PEP 648: Extensible customizations of the interpreter at startup

For shared environments (such as a “standard” Docker container in an organisation), yes. Someone depends on it, and so it has to be there, but someone else does not.

Ultimately, the ideal case should be for packages to not rely on startup customisations at all but do it at import time. Nearly every scenario I’m aware of can do this transparently, and the rest can definitely do it with an additional explicit import.

So even though I think this is a good proposal, I still would strongly discourage anyone from ever modifying it in a publicly distributed package. It’s very useful for system integrators (aka the installer, not the installee), but not something that can transparently Just Work.

1 Like

It’s not a failure. A strategy that has been appropriate for the last 20 years, no longer is. It’s a breaking change that distro package maintainers will need to be aware of. I’m sure they’ll deal with it but it isn’t transparent to them.

1 Like

… or the strategy is still appropriate, and lazyimports shouldn’t be unconditionally messing with core Python behaviour even for programs that don’t import or use it.

I get what you’re saying, that this feature has the potential to be abused, but that doesn’t mean that we shouldn’t allow the feature, but rather that the fault lies with the abuser (in your hypothetical case, lazyimports), not the victims.

1 Like

I’ve justed tested this and -S breaks venvs, as of Python 3.9; with -S Python cannot see packages installed in the venv. We have a slightly forked venv system but this is the same reason why -S is a non-starter for us.

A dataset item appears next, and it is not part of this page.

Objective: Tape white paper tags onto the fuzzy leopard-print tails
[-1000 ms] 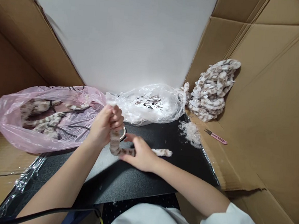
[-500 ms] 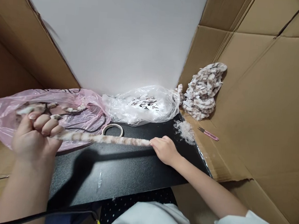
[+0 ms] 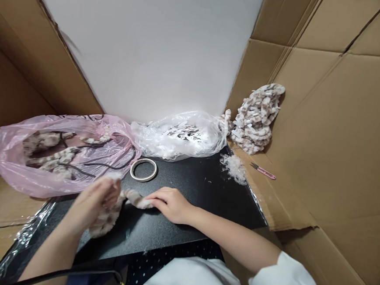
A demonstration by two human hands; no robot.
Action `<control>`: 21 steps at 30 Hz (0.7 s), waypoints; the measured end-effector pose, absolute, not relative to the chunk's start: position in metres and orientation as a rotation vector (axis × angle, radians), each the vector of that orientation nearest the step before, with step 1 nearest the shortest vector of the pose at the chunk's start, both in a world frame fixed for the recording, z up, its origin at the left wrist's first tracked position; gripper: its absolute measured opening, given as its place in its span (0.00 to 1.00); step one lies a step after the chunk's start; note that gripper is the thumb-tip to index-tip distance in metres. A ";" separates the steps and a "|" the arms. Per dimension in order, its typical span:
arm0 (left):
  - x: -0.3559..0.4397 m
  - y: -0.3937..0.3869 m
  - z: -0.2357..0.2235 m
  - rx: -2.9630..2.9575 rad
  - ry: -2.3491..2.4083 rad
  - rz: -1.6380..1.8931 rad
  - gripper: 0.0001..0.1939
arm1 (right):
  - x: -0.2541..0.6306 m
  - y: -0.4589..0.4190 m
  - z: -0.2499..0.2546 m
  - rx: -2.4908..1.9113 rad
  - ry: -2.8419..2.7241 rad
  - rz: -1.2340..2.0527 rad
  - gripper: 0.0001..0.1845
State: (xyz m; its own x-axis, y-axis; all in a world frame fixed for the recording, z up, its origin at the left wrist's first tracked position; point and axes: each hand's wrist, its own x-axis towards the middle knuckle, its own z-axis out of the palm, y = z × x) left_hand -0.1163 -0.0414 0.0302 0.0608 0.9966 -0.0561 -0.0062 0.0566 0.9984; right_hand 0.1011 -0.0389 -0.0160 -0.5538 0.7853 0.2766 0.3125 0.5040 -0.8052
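A fuzzy white-and-brown plush strip (image 3: 136,199) bends in a slack curve between my hands, low over the black tabletop. My left hand (image 3: 95,201) is closed around it at the left, a little blurred. A white tuft pokes out above those fingers, and a thicker furry part of the strip hangs below them. At the other side, my right hand (image 3: 173,205) pinches the strip's end between thumb and fingers. Just behind the strip lies a roll of tape (image 3: 143,170), flat on the table.
A pink plastic bag (image 3: 10,163) with furry pieces and dark cords lies at the left, beside a clear bag (image 3: 156,146) of white pieces. Furry strips (image 3: 257,117) are heaped against the cardboard. Pink thread snips (image 3: 263,171) and loose fluff (image 3: 236,167) lie at the right.
The strip was stretched straight between my hands and is now slack and curved. My left hand moved right and down towards me; my right hand moved left and slightly down.
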 end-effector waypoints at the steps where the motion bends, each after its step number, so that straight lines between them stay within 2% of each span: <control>1: -0.109 -0.042 0.023 1.249 1.215 1.044 0.26 | 0.093 -0.036 -0.019 -0.857 -2.191 0.925 0.14; 6: -0.099 -0.048 -0.003 1.316 1.306 0.894 0.26 | 0.134 -0.020 -0.030 -0.953 -2.300 0.943 0.30; 10: -0.107 -0.050 -0.015 1.296 1.283 0.881 0.26 | 0.221 -0.004 -0.022 -1.354 -1.480 0.992 0.36; 12: -0.107 -0.050 -0.017 1.281 1.281 0.892 0.25 | 0.241 -0.004 -0.012 -1.363 -1.328 0.977 0.37; 14: -0.105 -0.050 -0.018 1.274 1.283 0.888 0.26 | 0.231 -0.014 -0.004 -1.197 -1.254 1.096 0.35; 18: -0.099 -0.049 -0.016 1.277 1.302 0.896 0.26 | 0.153 -0.042 -0.011 -0.797 -1.134 1.670 0.29; 21: -0.098 -0.050 -0.015 1.275 1.323 0.906 0.27 | 0.113 -0.035 -0.027 -0.783 -0.979 1.894 0.29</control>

I wouldn’t expect -S and working venvs to be mutually exclusive but -S is documented as completely disabling site and site is documented as handling reading pyvenv.cfg so it would appear that is not a bug.

1 Like

I just wanted to say that overall I’m +1 on this. Though, I’ll note this is just syntactic sugar over what we already have and provide with pth files. virtualenv for example uses a _virtualenv.pth that does import _virtualenv and a corresponding _virtualenv.py, mostly to patch distutils to pay nicely with packaging.

1 Like

Thanks again for the feedback @mauve, but I think this might be more an issue on the way that the dependencies are packaged as you mention. Having a dependency that you do not use and that is causing you harm, seems quite unproductive and almost a mistake.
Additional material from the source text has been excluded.